Exercise requirements:
Whenever a line below holds the word "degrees", copy that line.
== Input data
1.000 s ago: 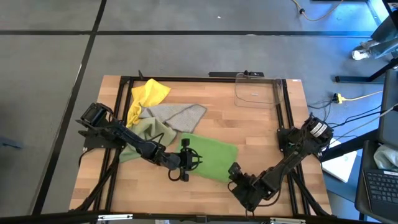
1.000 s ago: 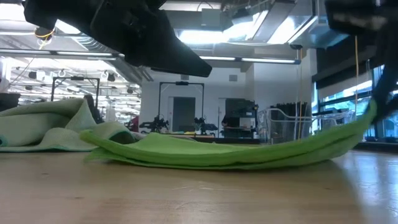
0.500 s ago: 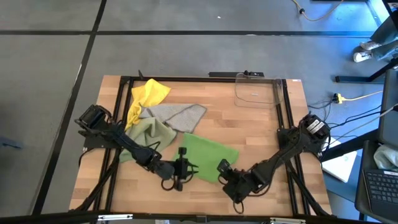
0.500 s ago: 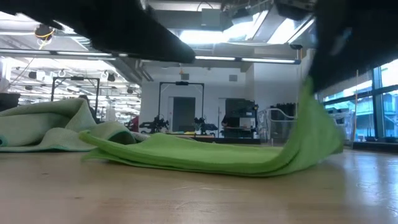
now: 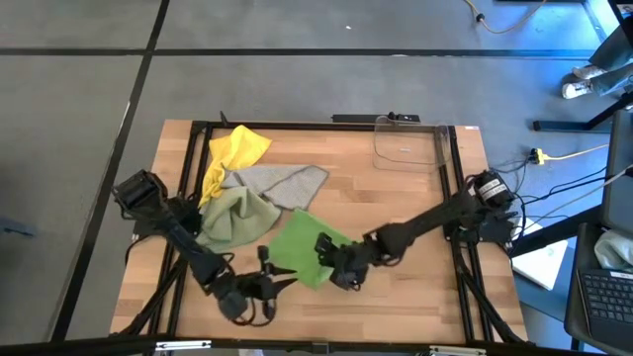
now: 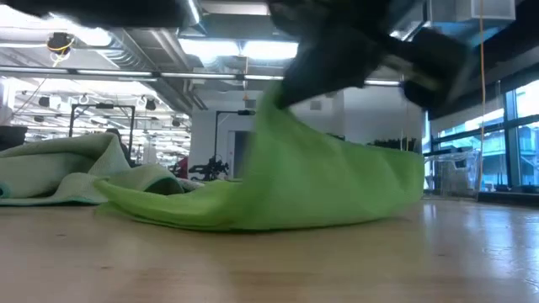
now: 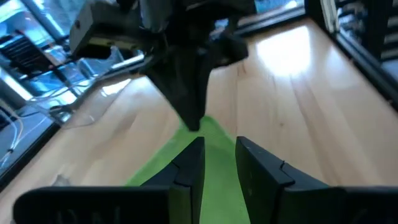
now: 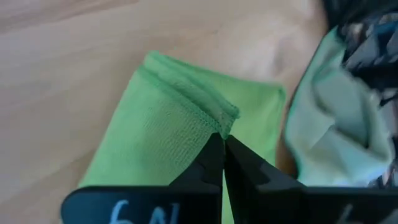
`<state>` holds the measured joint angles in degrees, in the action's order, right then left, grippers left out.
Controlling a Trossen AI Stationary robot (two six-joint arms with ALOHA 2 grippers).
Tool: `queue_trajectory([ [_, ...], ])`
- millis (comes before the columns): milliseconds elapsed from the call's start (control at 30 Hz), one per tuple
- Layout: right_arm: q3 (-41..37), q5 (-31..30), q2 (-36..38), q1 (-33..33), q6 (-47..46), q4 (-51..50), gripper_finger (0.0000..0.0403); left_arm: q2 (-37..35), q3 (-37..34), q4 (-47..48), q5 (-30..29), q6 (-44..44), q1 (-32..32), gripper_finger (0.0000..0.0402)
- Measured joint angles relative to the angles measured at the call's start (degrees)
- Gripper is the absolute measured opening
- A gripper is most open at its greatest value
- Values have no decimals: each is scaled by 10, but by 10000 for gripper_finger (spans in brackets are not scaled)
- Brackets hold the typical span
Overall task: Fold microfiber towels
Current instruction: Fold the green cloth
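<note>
Now my right gripper (image 5: 329, 265), pinching the green towel's (image 5: 297, 252) edge, has swung it over leftward; half-folded, I think. Left gripper (image 5: 259, 287) fingers stand narrowly apart, maybe on the towel.

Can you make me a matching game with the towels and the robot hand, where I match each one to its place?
Things:
1. yellow towel
2. bright green towel
3. grey-beige towel
4. right hand

Places:
A. pinching the edge of the bright green towel, lifting it over
B. at the far left corner of the table
C. nearest the table's front edge, partly folded
D. between the yellow towel and the bright green one

Pairs: 1-B, 2-C, 3-D, 4-A
</note>
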<state>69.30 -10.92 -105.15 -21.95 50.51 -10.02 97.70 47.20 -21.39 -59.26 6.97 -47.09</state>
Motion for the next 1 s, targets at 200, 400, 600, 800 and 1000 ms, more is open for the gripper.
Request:
queue_trajectory([
  [200, 0, 52, -11, 48, 80, 40, 9, -5, 0, -1, -57, 52, -37, 83],
  [400, 23, 87, -25, 76, 128, 55, 9, -5, 0, 0, -63, 103, -42, 83],
  [600, 76, 122, -66, 79, 130, 58, 9, -5, 1, 65, -109, 200, -34, 83],
  [800, 107, 122, -107, 79, 152, 59, 10, -4, 1, 136, -96, 311, -29, 83],
  [1000, 144, 127, -141, 94, 163, 71, 10, -4, 11, 136, -113, 286, -52, 83],
])
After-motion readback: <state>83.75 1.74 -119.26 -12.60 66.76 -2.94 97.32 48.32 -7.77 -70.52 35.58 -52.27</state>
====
Solution to this exercise:
`<state>` holds the measured joint angles in degrees, in the action's order, right then left, grippers left out.
- Measured joint angles relative to the angles measured at the call's start (degrees)

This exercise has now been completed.